Your task is to copy the listing exactly. Drop any pictures from the copy.

• • • •

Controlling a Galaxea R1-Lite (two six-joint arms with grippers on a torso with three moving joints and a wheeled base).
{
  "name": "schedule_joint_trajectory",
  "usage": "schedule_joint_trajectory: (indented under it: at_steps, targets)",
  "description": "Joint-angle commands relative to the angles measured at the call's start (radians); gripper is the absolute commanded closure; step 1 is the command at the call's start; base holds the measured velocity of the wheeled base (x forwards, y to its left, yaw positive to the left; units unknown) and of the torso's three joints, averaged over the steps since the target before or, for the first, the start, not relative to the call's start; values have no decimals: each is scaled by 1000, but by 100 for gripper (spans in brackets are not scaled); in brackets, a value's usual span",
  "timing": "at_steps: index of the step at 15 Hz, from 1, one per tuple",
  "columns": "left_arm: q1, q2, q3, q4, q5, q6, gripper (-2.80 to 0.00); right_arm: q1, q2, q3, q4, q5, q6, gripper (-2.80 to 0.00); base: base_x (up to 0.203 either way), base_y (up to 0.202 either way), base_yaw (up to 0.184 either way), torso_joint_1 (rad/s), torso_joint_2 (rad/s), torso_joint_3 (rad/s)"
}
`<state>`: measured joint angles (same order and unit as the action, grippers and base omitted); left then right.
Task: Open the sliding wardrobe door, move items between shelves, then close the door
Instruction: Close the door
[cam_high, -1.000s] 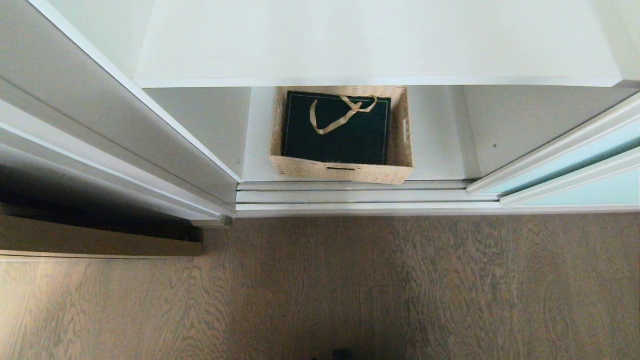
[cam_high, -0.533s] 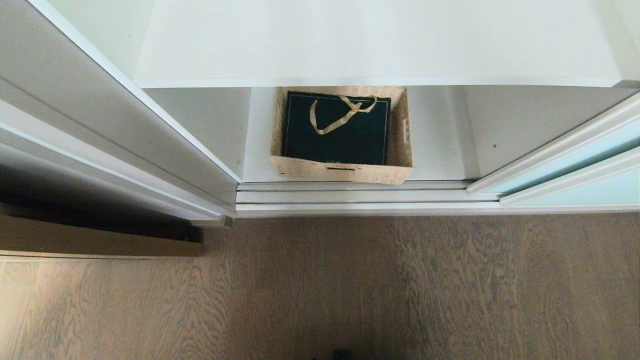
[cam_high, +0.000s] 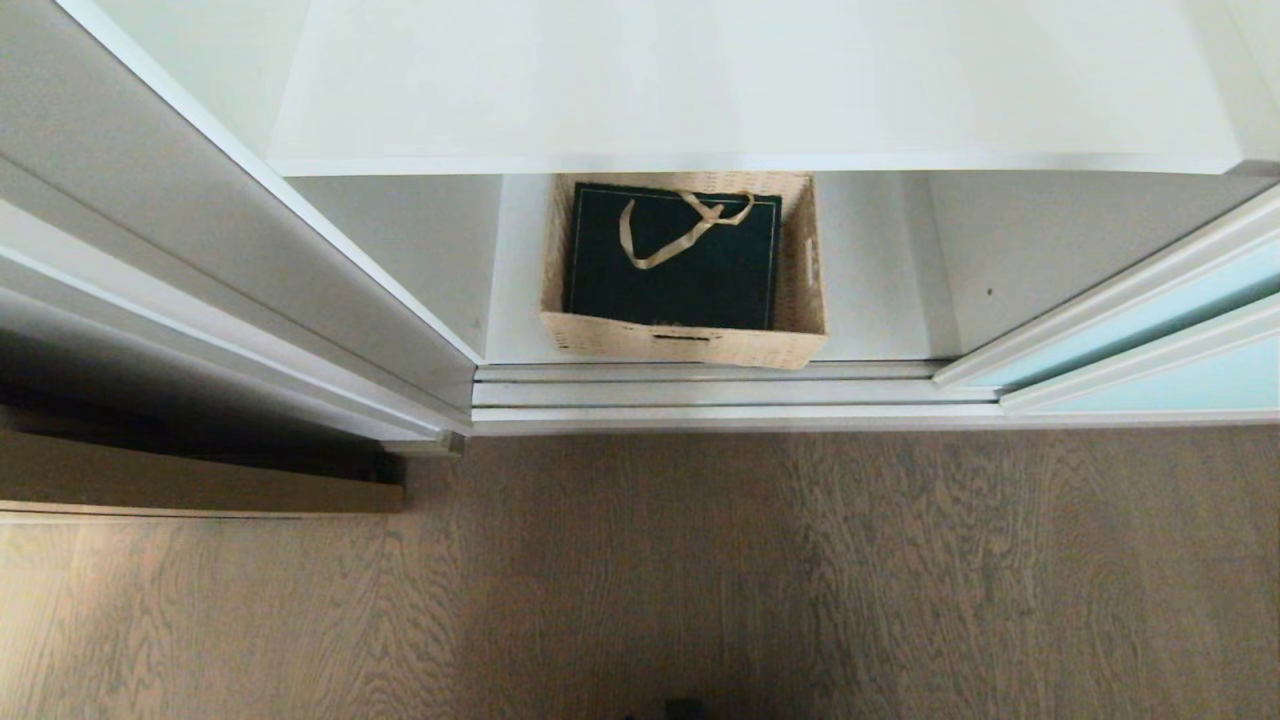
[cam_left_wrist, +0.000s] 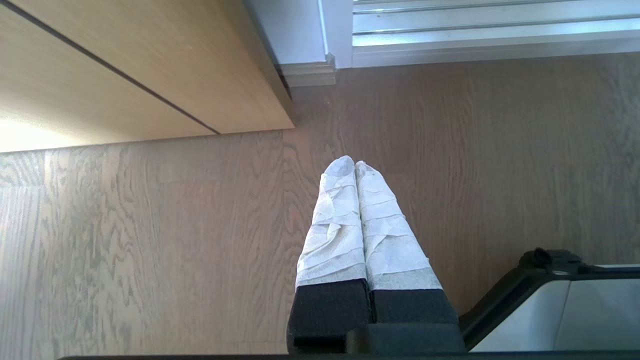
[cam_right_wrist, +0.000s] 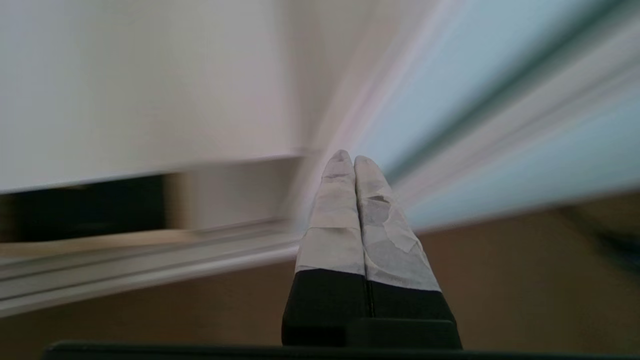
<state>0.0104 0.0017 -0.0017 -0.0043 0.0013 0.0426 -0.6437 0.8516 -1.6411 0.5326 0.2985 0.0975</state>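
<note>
Nothing is seen to have shifted in the head view since the earlier frames: the wicker basket (cam_high: 683, 272) is found on the lower shelf (cam_high: 880, 300) at centre frame, with the dark green gift bag (cam_high: 672, 260) laid flat inside it, gold ribbon handle uppermost. The bag is likely kept in the basket so both items can be carried as one load. The upper shelf (cam_high: 750, 90) is spread across the top of the frame. The sliding wardrobe door (cam_high: 1150, 320) is pushed to the right edge, leaving the opening free, so the opening step is judged done and the moving step not yet begun.

In the left wrist view, the left gripper (cam_left_wrist: 355, 165) is hung over the wood-grain floor (cam_left_wrist: 150, 240), fingers pressed together on nothing. In the right wrist view, the right gripper (cam_right_wrist: 348, 157) is blurred by motion near the pale blue glass, its fingers likewise pressed together and empty. No brand, label or legible writing can be made out anywhere.
</note>
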Motion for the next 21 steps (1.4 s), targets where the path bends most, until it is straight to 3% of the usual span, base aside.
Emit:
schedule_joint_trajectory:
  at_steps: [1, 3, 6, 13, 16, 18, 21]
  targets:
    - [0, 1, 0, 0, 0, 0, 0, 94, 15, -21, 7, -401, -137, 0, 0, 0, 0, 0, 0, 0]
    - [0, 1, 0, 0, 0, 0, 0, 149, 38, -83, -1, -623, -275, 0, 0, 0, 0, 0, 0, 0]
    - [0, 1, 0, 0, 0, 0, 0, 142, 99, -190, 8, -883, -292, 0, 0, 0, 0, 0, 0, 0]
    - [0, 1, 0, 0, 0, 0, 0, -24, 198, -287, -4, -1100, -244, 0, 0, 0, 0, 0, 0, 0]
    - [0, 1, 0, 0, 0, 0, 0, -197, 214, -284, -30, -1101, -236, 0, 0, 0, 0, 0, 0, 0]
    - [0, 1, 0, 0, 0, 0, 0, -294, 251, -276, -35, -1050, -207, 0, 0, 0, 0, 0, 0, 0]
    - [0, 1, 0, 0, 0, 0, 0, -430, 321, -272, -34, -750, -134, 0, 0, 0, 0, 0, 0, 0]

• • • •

> _RESPONSE TO THE EXERCISE_
Controlling a Galaxea R1-Lite (two six-joint arms with grippers on a torso with three moving joints and a wheeled base).
{
  "name": "schedule_joint_trajectory",
  "usage": "schedule_joint_trajectory: (indented under it: at_steps, targets)",
  "description": "Joint-angle commands relative to the angles measured at the call's start (radians); gripper is the absolute commanded closure; step 1 is the command at the call's start; base holds the measured velocity of the wheeled base (x forwards, y to its left, yaw positive to the left; units unknown) and of the torso's three joints, averaged over the steps since the target before or, for the first, the start, not relative to the call's start; values have no decimals: each is scaled by 1000, but by 100 for gripper (spans in brackets are not scaled); in brackets, a value's usual span",
  "timing": "at_steps: index of the step at 15 Hz, from 1, one per tuple",
  "columns": "left_arm: q1, q2, q3, q4, q5, q6, gripper (-2.80 to 0.00); right_arm: q1, q2, q3, q4, q5, q6, gripper (-2.80 to 0.00); base: base_x (up to 0.203 either way), base_y (up to 0.202 either way), base_yaw (up to 0.184 either way), torso_joint_1 (rad/s), torso_joint_2 (rad/s), torso_joint_3 (rad/s)"
}
`<state>`: measured joint angles (same order and unit as the action, grippers and base omitted); left then right.
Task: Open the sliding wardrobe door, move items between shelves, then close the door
Instruction: Close the door
[cam_high, -1.000s] 
[cam_high, -0.533s] 
[cam_high, +0.000s] 
[cam_left_wrist, +0.000s] 
[cam_right_wrist, +0.000s] 
<state>0.0104 0.0017 -0.0017 -0.0043 0.0013 0.0426 -0.6437 0.8516 -1.6411 0.5326 0.2985 0.0975</state>
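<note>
Nothing is seen to have shifted in the head view since the earlier frames: the wicker basket (cam_high: 683, 272) is found on the lower shelf (cam_high: 880, 300) at centre frame, with the dark green gift bag (cam_high: 672, 260) laid flat inside it, gold ribbon handle uppermost. The bag is likely kept in the basket so both items can be carried as one load. The upper shelf (cam_high: 750, 90) is spread across the top of the frame. The sliding wardrobe door (cam_high: 1150, 320) is pushed to the right edge, leaving the opening free, so the opening step is judged done and the moving step not yet begun.

In the left wrist view, the left gripper (cam_left_wrist: 355, 165) is hung over the wood-grain floor (cam_left_wrist: 150, 240), fingers pressed together on nothing. In the right wrist view, the right gripper (cam_right_wrist: 348, 157) is blurred by motion near the pale blue glass, its fingers likewise pressed together and empty. No brand, label or legible writing can be made out anywhere.
</note>
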Motion for the next 21 steps (1.4 s), targets where the path bends most, until it is straight to 3% of the usual span, base aside.
Emit:
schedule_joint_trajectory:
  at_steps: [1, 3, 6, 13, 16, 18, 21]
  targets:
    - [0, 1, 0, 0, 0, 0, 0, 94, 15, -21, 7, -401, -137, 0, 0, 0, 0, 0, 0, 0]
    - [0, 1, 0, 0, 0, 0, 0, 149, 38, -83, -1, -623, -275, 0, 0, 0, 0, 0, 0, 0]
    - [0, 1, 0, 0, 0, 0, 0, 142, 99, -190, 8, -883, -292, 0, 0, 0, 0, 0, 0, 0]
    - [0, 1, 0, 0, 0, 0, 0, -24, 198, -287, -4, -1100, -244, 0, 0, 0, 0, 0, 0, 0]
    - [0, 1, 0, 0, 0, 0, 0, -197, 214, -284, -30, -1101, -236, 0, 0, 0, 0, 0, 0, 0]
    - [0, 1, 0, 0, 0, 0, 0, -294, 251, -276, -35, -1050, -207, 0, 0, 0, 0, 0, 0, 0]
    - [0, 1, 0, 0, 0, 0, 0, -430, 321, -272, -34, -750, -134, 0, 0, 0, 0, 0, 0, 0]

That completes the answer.